Your Social Media Objectives Don’t Match Your Business Objectives
When you sit down to write out what you want to gain from social media, are you just writing down random things you would like to accomplish? Or are you connecting it to your business objectives?
Social media is a cog in your overall business strategy. It should match your bank or credit union’s business objectives with slight tweaking to optimize for social media. Financial Brand has some great recommendations on how to specifically make your social strategy fit in with your business objectives.
You Aren’t Improving Your Social Media Strategy
So you have your social strategy written out, both objectively and tactically as recommended in this article from Financial Brand. It doesn’t mean your strategy is set in stone for all time. You need to experiment with what tactics and content works and what doesn’t. If certain actions aren’t meeting your business objectives, it is time to reevaluate your strategy.

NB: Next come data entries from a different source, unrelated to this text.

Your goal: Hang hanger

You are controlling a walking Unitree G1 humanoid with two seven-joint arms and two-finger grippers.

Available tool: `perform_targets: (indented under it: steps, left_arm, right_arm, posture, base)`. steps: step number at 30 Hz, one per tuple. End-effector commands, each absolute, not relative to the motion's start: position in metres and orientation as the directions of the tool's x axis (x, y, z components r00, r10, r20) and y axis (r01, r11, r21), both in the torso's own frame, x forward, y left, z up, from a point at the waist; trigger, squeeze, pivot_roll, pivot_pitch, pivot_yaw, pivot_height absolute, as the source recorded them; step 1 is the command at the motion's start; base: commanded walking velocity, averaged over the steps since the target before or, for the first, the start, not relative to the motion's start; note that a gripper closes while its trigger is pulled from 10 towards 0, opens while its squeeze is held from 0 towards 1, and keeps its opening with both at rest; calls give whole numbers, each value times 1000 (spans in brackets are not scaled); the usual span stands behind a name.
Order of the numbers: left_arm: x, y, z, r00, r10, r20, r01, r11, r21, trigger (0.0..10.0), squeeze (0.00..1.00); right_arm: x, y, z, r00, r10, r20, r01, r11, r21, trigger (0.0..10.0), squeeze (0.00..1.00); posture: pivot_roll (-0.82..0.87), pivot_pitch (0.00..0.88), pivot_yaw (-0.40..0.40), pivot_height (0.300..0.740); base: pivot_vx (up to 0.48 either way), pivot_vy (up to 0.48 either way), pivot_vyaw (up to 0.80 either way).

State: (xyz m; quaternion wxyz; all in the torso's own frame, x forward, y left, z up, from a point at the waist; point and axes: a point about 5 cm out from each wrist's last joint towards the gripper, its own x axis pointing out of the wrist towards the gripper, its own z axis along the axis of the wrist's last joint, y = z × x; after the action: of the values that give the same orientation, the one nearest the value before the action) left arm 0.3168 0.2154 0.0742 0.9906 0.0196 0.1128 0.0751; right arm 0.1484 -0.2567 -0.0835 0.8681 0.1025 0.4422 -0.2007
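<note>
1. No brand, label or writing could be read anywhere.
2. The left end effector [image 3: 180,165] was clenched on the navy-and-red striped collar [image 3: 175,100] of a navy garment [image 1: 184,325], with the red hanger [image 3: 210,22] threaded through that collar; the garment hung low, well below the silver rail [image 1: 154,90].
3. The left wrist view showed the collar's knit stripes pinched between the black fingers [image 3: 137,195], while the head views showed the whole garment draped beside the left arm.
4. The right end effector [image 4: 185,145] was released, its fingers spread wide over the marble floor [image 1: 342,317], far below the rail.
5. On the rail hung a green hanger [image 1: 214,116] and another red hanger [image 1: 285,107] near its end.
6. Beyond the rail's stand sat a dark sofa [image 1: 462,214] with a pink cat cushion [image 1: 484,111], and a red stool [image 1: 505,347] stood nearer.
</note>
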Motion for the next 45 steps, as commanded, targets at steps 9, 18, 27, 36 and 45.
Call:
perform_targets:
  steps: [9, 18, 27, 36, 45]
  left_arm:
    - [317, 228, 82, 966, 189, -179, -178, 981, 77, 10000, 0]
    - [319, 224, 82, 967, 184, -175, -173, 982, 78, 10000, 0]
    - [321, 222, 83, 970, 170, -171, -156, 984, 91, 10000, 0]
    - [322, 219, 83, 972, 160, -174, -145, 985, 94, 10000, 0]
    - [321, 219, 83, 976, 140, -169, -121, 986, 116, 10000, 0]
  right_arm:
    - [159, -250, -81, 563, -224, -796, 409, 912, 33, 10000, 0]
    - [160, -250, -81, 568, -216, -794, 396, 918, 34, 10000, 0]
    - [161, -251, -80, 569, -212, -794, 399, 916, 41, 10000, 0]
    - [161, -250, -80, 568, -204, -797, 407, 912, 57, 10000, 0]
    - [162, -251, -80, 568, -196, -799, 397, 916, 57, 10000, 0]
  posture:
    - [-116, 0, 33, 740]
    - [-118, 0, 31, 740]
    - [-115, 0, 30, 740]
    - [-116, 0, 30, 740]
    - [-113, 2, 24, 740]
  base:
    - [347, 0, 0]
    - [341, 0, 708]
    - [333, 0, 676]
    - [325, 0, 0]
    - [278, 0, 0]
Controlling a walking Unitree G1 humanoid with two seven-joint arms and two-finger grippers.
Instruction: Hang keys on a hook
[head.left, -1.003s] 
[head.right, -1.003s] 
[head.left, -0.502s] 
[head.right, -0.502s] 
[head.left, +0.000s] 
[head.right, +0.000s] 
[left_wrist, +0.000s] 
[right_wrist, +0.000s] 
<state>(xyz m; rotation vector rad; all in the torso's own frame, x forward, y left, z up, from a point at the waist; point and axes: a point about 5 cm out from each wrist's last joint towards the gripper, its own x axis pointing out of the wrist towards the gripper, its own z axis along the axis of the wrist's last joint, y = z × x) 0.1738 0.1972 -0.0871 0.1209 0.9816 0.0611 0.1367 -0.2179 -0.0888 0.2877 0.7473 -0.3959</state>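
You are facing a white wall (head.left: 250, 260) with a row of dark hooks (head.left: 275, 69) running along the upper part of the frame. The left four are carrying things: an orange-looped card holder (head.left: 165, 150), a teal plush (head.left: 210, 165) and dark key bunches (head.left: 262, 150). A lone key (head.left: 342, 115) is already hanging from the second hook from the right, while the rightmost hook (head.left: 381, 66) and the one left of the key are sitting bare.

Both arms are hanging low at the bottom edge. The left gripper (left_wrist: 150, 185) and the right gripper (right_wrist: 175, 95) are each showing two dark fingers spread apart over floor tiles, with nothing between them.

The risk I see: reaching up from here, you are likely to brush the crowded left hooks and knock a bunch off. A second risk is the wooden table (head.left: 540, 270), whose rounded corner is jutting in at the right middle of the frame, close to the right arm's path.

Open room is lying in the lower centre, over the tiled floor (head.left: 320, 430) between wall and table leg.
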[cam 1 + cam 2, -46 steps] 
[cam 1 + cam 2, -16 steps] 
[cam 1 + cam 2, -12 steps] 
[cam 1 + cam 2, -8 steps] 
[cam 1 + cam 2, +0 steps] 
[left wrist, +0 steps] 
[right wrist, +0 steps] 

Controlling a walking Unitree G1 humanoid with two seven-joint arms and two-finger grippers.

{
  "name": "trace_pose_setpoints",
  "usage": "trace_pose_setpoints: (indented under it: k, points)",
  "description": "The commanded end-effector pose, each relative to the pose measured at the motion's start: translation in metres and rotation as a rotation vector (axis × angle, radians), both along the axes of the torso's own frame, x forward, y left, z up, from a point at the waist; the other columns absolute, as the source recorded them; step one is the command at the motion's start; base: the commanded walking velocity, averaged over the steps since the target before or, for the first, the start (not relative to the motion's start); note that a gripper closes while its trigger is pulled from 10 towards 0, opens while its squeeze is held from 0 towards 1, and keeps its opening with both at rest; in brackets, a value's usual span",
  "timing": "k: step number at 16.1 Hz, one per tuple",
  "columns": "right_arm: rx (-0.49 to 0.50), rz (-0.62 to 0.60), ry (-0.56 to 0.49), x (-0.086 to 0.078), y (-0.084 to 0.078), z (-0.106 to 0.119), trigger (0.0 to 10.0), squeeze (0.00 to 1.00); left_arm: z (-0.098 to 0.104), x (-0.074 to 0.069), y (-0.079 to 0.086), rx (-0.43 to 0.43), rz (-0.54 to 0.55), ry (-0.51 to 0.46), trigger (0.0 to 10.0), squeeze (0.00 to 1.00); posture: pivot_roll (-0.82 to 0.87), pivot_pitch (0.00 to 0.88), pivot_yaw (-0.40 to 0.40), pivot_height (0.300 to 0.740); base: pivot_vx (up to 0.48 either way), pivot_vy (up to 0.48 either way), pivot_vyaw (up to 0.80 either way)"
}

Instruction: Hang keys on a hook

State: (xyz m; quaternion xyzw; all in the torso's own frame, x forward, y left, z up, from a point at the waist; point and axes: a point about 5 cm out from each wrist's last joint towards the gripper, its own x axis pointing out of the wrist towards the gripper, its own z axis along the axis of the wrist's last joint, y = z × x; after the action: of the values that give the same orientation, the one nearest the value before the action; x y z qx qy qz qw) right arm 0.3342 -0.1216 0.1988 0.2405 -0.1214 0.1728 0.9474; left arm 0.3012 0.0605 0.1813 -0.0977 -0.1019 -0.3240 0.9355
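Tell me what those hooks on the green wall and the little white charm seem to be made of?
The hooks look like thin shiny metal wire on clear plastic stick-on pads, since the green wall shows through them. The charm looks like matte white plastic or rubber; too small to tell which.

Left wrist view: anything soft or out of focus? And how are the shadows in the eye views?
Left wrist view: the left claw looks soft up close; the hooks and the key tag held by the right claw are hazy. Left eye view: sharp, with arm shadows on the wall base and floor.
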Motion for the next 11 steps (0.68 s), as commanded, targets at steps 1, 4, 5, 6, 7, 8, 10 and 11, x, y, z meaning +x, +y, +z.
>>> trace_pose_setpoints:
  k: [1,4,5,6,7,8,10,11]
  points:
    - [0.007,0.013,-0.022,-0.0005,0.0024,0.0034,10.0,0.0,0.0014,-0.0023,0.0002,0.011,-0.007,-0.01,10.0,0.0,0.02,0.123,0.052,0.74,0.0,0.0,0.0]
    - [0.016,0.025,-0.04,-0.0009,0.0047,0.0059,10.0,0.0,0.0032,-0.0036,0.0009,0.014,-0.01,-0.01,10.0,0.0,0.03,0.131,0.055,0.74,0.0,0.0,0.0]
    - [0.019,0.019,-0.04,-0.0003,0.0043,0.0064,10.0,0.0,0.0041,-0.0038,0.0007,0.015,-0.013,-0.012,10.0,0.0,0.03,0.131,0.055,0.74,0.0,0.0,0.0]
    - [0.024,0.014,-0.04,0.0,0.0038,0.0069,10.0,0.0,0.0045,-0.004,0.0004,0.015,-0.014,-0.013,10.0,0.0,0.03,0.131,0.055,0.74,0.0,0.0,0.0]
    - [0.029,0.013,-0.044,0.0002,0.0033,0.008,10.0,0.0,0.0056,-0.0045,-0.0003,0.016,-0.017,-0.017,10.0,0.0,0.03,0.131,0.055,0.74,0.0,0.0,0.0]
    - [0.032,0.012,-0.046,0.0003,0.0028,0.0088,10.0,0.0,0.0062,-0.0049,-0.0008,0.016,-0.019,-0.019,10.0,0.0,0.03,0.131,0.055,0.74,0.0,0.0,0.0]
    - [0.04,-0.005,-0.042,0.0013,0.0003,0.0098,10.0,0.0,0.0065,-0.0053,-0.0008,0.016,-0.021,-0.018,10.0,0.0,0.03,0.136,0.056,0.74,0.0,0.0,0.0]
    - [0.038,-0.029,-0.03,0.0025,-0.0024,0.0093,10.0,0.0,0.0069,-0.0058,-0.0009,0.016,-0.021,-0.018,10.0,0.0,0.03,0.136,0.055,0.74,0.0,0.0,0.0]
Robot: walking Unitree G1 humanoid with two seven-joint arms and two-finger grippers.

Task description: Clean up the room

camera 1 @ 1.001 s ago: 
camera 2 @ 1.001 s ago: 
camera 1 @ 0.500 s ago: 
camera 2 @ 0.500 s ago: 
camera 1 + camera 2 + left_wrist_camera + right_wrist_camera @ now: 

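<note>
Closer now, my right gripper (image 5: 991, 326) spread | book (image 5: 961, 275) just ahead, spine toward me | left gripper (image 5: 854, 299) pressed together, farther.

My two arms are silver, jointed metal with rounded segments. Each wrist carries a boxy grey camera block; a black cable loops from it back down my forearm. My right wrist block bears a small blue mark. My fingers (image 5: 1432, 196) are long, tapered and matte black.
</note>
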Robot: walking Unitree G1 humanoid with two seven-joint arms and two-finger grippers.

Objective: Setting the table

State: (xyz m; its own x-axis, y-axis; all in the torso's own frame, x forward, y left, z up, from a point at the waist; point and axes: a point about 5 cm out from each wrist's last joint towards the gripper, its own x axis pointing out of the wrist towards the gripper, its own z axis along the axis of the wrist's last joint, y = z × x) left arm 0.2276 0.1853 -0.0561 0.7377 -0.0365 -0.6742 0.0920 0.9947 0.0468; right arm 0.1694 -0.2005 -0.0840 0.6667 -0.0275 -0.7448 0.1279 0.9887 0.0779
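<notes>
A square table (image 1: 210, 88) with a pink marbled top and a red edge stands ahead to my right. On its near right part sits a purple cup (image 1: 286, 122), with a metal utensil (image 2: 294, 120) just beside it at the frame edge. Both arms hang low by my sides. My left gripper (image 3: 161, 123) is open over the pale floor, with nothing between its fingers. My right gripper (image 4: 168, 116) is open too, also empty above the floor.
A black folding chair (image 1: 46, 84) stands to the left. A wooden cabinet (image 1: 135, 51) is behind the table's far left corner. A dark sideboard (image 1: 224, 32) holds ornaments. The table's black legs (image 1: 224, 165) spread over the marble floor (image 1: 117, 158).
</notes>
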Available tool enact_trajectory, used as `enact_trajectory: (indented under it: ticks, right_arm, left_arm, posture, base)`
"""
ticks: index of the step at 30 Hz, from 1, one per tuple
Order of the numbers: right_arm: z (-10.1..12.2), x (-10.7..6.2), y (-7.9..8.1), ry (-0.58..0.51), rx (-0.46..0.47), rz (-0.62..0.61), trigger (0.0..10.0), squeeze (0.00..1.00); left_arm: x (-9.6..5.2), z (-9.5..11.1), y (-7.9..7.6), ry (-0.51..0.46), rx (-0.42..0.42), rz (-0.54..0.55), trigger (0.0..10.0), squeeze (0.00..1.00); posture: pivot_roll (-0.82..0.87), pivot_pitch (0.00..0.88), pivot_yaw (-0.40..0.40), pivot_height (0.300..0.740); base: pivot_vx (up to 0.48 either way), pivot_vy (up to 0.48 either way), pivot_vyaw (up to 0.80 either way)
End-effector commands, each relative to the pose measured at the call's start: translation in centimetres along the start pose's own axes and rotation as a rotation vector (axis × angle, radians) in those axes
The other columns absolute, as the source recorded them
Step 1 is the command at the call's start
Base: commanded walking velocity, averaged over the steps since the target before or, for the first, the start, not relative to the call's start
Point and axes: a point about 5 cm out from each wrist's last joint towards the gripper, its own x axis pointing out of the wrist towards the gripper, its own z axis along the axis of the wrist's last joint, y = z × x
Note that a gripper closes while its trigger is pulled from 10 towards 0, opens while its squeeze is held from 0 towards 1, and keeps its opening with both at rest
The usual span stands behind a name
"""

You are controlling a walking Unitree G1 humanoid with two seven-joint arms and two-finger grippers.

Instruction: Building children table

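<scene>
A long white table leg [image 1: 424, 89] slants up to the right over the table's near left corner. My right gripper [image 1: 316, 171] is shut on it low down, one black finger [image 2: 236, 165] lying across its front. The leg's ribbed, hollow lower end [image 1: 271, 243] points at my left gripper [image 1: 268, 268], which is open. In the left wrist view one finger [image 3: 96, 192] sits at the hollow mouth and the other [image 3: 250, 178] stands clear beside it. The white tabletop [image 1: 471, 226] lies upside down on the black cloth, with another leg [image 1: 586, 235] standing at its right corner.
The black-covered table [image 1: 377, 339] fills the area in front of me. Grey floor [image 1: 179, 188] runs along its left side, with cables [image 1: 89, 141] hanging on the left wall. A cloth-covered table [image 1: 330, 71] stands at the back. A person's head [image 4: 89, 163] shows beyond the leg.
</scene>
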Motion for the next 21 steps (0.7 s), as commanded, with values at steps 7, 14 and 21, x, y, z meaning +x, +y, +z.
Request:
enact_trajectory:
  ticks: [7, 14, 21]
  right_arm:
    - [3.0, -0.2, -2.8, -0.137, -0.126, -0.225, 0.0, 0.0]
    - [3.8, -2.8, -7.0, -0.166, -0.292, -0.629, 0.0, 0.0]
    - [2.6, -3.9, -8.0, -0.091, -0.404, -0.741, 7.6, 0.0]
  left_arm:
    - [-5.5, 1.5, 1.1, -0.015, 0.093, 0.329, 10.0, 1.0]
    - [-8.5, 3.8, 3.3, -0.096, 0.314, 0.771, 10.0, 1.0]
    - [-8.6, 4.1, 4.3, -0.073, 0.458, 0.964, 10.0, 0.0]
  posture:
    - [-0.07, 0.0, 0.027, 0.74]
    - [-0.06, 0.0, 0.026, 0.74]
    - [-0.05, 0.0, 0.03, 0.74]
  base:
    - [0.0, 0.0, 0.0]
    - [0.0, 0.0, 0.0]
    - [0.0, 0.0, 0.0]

You Aren’t Responding Fast Enough or At All
Many banks and credit unions make the move to social to build a larger community. Part of a community is communication, which is why social media is such a great place to have real interactions with your customers.
Here is the problem – banks and credit unions are busy places. Often social accounts are set up and only looked at once or twice a week. If your customers are trying to talk to you on social, they expect an answer quickly. The longer you take, the more the customer feels like their inquiries are not worth your time and you lose your community. Lending Club has a great post that delves in detail the content and responses you need to keep a community engaged.
No One Knows About Your Social Presence
You may be on social media, but do your customers know it? There are many ways you can build awareness about your social presence. At a basic level, you can add social buttons for every platform on your website. You can also add stickers to your bank’s front door or signs at the teller windows asking customers to follow you on social. You should also cross promote on each channel so those who follow you on Facebook can also find you on Twitter or Google+.
You Aren’t Learning From Others
One of the best things about social is you can see what your competitors and the industry is doing and learn from it. Seeing how others in your industry are using social successfully can help you refine your strategy. To get you started, here is a list from ICBA of community bank leaders on social.
While it isn’t wise to cannonball in without any strategy, you can adjust what you are doing on social to see more success.